Recensione A Mao e a Luva (2010)

Il documentario di Roberto Orazi, senza pietismo e retorica, ci porta nella favela di KCal, autoproclamatosi orgogliosamente "trafficante di libri", che da quindici anni lavora per creare una rete di biblioteche in Brasile, per mostrare anche ai più poveri che un libro può voler dire felicità.

Ogni libro è un grido di libertà

La schiavitù non è stata abolita: ha semplicemente cambiato nome. E' questo assunto provocatorio, ma anche tristemente vero, che ci introduce al sistema di pensiero di Ricardo Gomes Ferraz, detto KCal, brasiliano di Recife che ha fatto della propria vita una missione, quella di portare nella sua favela i libri, la musica, la cultura, e quindi la libertà. Perché non ci saranno forse più gli schiavi, ma ci sono gli operai sottopagati, non ci saranno i padroni, ma ci sono tiranneggianti capireparto che fanno fortuna alle spalle di chi cerca di sopravvivere con dignità e, dove non c'è modo di conoscere, non c'è nemmeno modo di avere diritti.
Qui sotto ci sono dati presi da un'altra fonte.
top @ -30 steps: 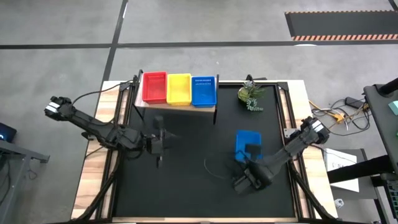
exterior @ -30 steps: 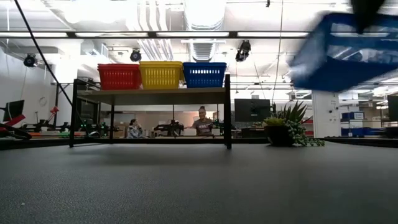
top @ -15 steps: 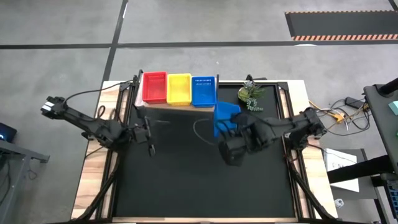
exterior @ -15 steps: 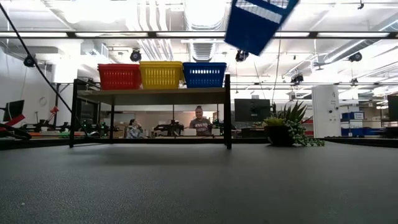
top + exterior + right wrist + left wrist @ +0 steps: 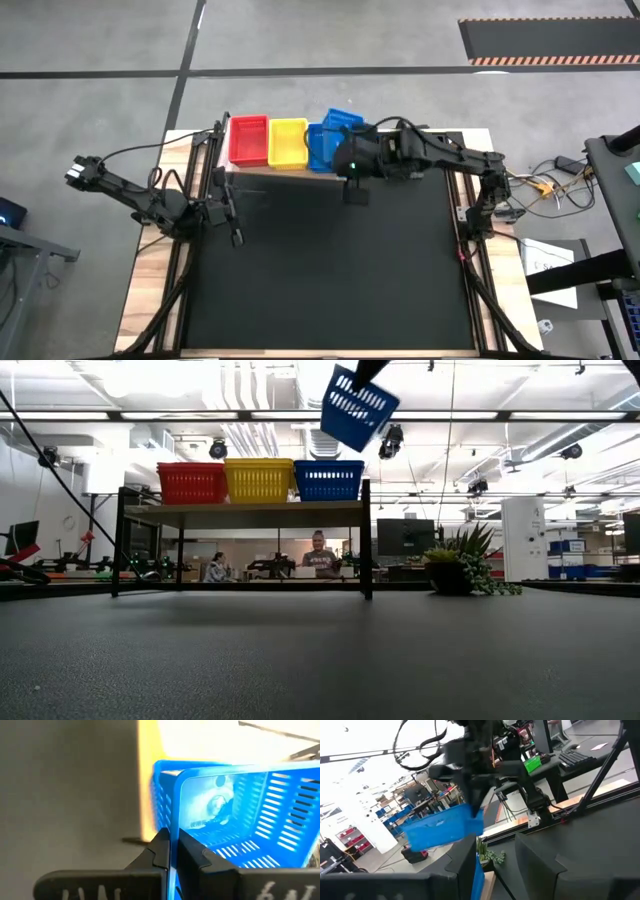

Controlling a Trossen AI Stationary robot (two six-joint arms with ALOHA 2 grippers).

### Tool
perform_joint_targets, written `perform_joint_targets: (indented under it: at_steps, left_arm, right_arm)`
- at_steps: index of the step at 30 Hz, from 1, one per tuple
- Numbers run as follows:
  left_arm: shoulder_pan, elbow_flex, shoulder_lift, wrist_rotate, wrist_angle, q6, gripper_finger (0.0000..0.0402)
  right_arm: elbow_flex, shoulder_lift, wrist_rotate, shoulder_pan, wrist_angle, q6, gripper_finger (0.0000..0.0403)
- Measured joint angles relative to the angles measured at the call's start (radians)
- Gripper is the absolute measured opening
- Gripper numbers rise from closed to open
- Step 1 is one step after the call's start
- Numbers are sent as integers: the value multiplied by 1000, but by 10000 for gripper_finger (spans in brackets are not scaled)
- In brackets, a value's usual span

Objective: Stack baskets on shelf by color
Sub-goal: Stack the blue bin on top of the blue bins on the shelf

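Observation:
A red basket, a yellow basket and a blue basket stand side by side on the pale-wood shelf at the table's far edge. My right gripper is shut on a second blue basket. It holds that basket tilted in the air above the shelf's blue basket. My left gripper is open and empty, low over the table's left part. My right gripper pinches one side wall of the second blue basket at its rim, one finger inside the basket and one outside. In the low view the fingers come at it from above. The basket hangs tilted below them, clear of the shelf and the baskets on it.
A small green potted plant stands on the table to the right of the shelf. The black tabletop stretches from the shelf to the near edge. People show in the room behind the table.
My right gripper has carried the second blue basket from the table's right near part up and toward the far edge, to above the blue basket on the shelf. The basket has stayed tilted and clear of the table. My left gripper has drifted toward the left edge.

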Motion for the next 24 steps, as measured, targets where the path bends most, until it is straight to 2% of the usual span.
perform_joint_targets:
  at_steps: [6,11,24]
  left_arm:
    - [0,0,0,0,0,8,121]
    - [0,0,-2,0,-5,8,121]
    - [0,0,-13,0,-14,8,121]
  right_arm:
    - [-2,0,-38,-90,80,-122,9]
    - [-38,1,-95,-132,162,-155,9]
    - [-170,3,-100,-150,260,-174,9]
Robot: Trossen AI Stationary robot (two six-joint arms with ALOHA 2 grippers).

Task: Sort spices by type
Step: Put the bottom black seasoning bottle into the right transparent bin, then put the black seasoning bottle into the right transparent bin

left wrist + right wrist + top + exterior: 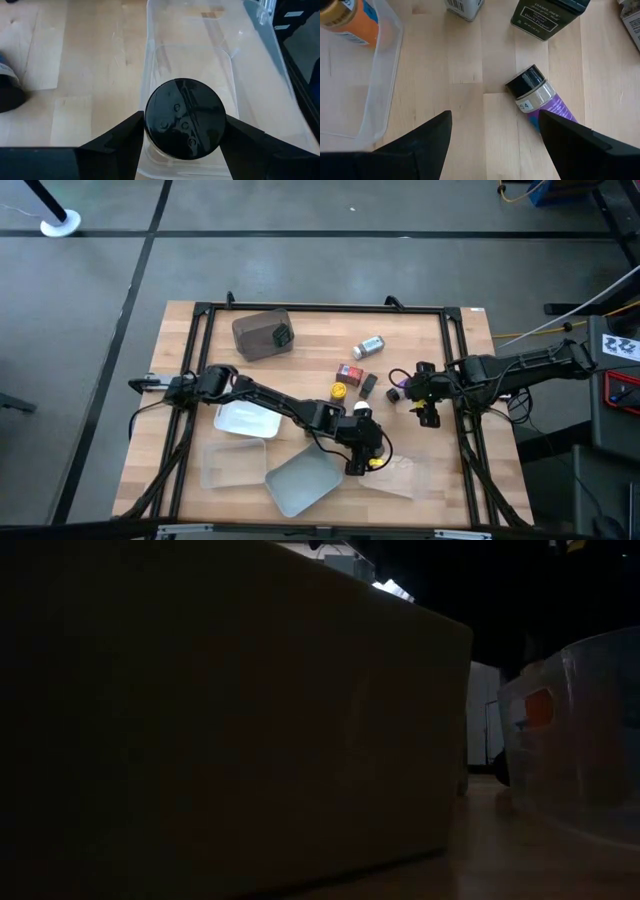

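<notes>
The left arm reaches from the table's 9 o'clock edge diagonally toward 5 o'clock, elbow low, and its left gripper [358,458] hangs over the clear tray [400,477] near the front edge. In the left wrist view its fingers [117,142] are clamped on a jar with a black lid [185,118], one finger on each side of the lid, directly above the tray's bare floor [200,60]; no writing shows on the lid, only small raised dots. The right arm comes in from the 3 o'clock edge, stretched nearly straight toward the centre, and the right gripper [425,402] sits spread wide and empty above the wood. Between its fingers [427,137] in the right wrist view lies a purple jar [540,97] on its side with a black cap and a pale band reading "S4". Just beyond it stands a black box [547,15] whose label appears to read "TRADER JOE'S", though the smaller print is too fine to make out. A jar with an orange label [352,22] rests inside the clear tray's corner. From above, a red box [349,373], a yellow-lidded jar [339,390] and a silver jar [369,346] lie near the centre, toward 12 o'clock of the grippers. A brown tub [262,334] stands at 11 o'clock; a white tray [245,420] and grey tray [305,480] sit at 7 and 6 o'clock. The low view is mostly dark, blocked by a large object.
</notes>
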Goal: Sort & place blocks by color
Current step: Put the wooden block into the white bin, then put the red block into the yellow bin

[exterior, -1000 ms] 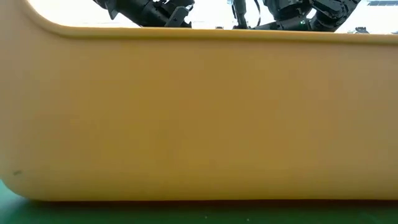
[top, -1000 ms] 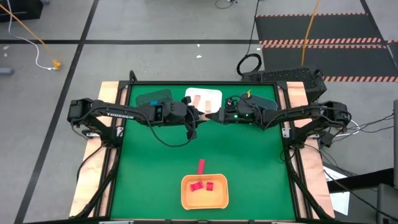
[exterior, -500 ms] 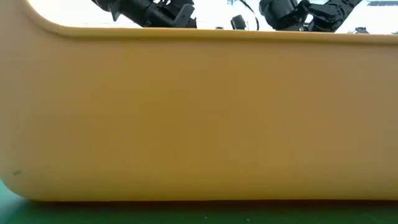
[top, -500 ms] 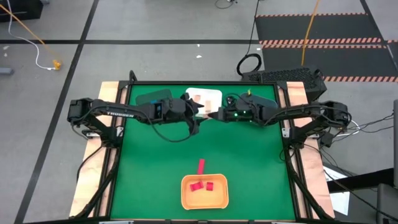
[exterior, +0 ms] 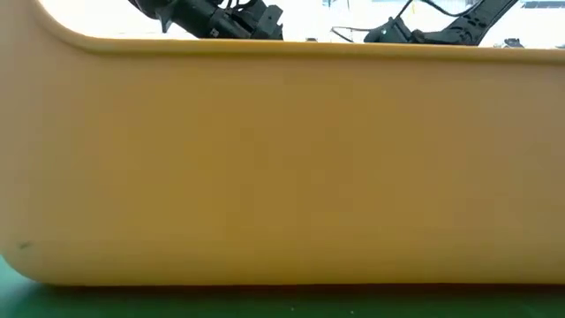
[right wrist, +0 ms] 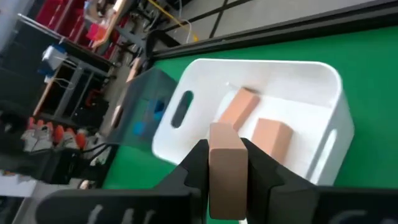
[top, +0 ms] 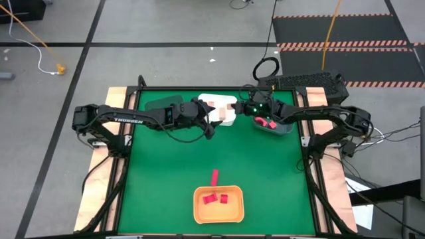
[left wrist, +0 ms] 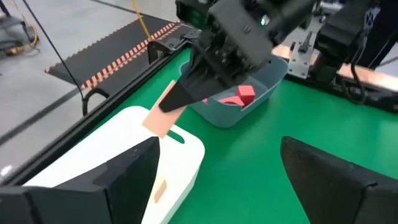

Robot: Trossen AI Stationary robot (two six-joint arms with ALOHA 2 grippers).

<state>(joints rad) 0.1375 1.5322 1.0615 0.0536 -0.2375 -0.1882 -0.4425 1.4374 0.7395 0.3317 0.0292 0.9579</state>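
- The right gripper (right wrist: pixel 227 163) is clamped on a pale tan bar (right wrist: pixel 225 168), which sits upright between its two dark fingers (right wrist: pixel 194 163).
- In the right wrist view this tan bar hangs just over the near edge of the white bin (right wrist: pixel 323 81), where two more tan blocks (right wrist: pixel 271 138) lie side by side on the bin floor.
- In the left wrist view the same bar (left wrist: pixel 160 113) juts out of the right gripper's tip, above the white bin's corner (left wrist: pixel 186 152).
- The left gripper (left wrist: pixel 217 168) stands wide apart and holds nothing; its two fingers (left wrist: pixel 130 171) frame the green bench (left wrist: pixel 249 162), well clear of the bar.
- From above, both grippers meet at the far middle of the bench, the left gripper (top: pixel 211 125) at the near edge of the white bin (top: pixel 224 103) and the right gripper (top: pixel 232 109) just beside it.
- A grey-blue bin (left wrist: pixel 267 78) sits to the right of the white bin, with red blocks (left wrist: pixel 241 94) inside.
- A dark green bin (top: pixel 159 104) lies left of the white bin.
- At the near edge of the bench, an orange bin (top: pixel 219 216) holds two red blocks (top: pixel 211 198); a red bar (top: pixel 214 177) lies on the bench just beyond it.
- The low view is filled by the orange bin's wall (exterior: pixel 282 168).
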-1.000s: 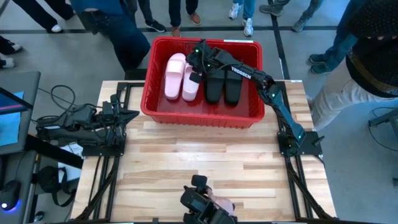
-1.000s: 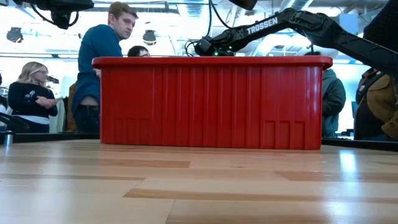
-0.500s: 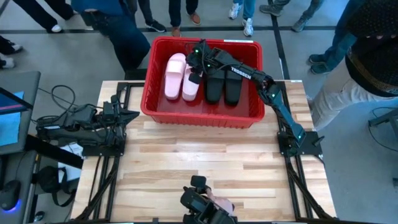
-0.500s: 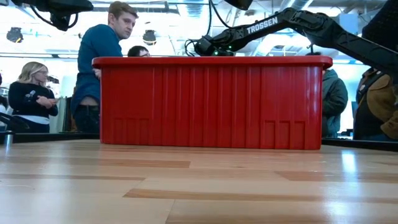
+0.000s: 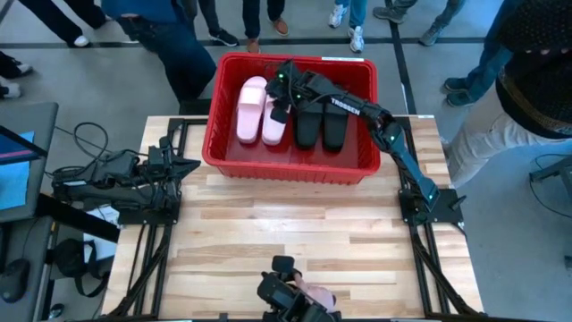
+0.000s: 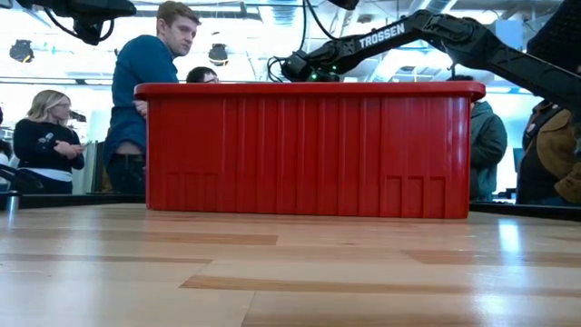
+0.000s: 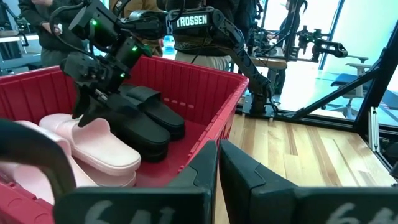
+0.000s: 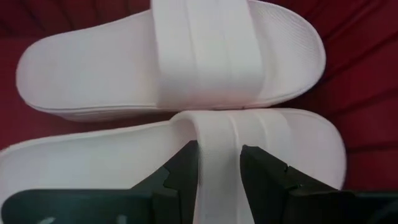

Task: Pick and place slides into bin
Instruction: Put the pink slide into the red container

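Observation:
The red bin [image 5: 213, 134] stands at the table's far side. Two pale pink slides [image 5: 250, 107] [image 5: 273, 125] and two black slides [image 5: 307, 123] [image 5: 333, 123] lie side by side on its floor, soles down. My right gripper [image 8: 217, 158] reaches down into the bin over the pink slide next to the black ones [image 8: 292, 143]. Its fingers are parted on either side of that slide's strap. My left gripper [image 7: 219, 152] is shut and holds nothing, level over the table's left side [image 5: 170, 168]. My right gripper has a finger [image 8: 186, 165] on each side of the pink slide's strap [image 8: 217, 134], coming from above at a slant and lying across the strap. I cannot tell whether the fingers touch the strap. The slide lies flat on the bin's floor beside the other pink slide.
Bare wooden tabletop [image 5: 295, 224] stretches from the bin to the near edge, where a camera mount [image 5: 286, 291] sits. Several people stand beyond the table's far and right edges. In the low view the bin's near wall [image 6: 309, 150] hides the slides.

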Controlling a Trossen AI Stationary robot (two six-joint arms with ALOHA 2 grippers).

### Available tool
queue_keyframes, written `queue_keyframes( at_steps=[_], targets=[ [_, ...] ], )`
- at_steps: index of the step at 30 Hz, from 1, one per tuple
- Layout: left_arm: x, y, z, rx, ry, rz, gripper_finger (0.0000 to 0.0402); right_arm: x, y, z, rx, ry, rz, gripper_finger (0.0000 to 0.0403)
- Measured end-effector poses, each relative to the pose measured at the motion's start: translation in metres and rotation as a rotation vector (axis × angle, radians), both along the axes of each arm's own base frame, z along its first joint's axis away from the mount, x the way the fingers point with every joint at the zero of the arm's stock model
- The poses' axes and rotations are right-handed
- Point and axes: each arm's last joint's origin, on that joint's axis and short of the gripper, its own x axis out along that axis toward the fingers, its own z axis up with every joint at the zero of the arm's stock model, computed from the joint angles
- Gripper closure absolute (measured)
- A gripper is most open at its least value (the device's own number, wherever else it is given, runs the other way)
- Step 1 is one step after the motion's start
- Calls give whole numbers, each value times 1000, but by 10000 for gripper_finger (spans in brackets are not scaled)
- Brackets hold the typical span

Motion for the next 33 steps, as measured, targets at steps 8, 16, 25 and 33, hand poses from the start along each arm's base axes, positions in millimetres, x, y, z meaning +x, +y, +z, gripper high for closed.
queue_keyframes(
  at_steps=[8,16,25,33],
  targets=[
    [0,0,0,0,0,0,397,0,2,-1,3,16,11,294],
    [0,0,0,0,0,-1,397,5,10,-2,-3,32,42,294],
    [0,-1,0,-2,-1,-20,398,6,12,-1,-17,36,54,294],
    [0,-1,0,-2,0,-19,398,7,14,-1,-20,36,57,262]
  ],
)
KCal ha scoperto la portata rivoluzionaria del sapere a sedici anni, quando, con i suoi primi guadagni, decise di acquistare un libro: A Mao e a Luva appunto, la mano e il guanto. Come i protagonisti della storia di Machado de Assis, KCal capirà quanto sia importante avere un proprio guanto, una direzione da imprimere alla propria vita, da perseguire e difendere con tutte le forze. Quella di questo ragazzo brasiliano, nato nel degrado di una fazenda che non ha mai voluto abbandonare, nonostante le lusinghe della notorietà meritatamente acquisita, è una storia quasi più inverosimile delle favole che racconta ai bambini del quartiere. E invece davvero KCal è riuscito, libro dopo libro, a mettere in piedi una biblioteca, prima itinerante, quando lui stesso, casa per casa, convinceva ragazzini indifferenti e adulti scettici a prendere in prestito un suo libro, e poi stabile, una volta ampliata l'offerta e ottenuto il consenso entusiasta della comunità.

La camera a mano di Roberto Orazi, che ha conosciuto KCal quasi per caso durante le riprese di un documentario sul traffico di organi, ci introduce nell'intimità di una favela che è descritta senza toni retorici o strappalacrime, ma che, attraverso il filtro interpretativo dell'instancabile protagonista, ci trasmette tutta la propria vitalità. Mentre la prima parte della pellicola ripercorre la genesi del progetto della biblioteca, presto viene lasciato spazio alle voci della favela, al racconto di come l'impegno di Ricardo abbia saputo cambiare la vita di tutti, regalando nuove prospettive a chi sembrava condannato al degrado. A noi, che ai libri siamo abituati e che magari li guardiamo con l'indifferenza di chi ha cose più importanti di cui occuparsi, potrà risultare sovrastimato l'entusiasmo con cui questi ragazzini si dedicano alla lettura e alla scrittura. Eppure non si può non essere d'accordo con KCal quando afferma che anche il più povero possiede una ricchezza inestimabile se ha un libro in mano, perché con un libro puoi andare dove vuoi, puoi immaginare l'impossibile e provare a creare un mondo un po' più giusto. A fare da collante tra questi scorci di vita sono le poesie e le canzoni di KCal, fatte di immagini semplici, che celebrano la bellezza e la grazia nascoste in piena vista nelle vite e nei gesti a cui non diamo peso. L'estetica della pellicola sembra voler ricalcare questa filosofia, mostrando con naturalezza e onestà come la povertà possa convivere con l'allegria, e dalla difficoltà possa nascere la speranza.

KCal non è diventato ricco, non ha cambiato le politiche sociali del suo Paese, non ha offerto una casa e un lavoro sicuro a chi non li aveva, ma forse ha fatto qualcosa di ancora più importante: ha dimostrato che un sogno può realizzarsi, può crescere e diventare sempre qualcosa di nuovo, e soprattutto può far nascere altri sogni. KCal ha mostrato a una comunità prostrata, senza possibilità di riscatto, la forza speciale delle parole e il potere che le storie hanno sulla vita, e la pellicola di Orazi ben interpreta questo spirito genuinamente rivoluzionario.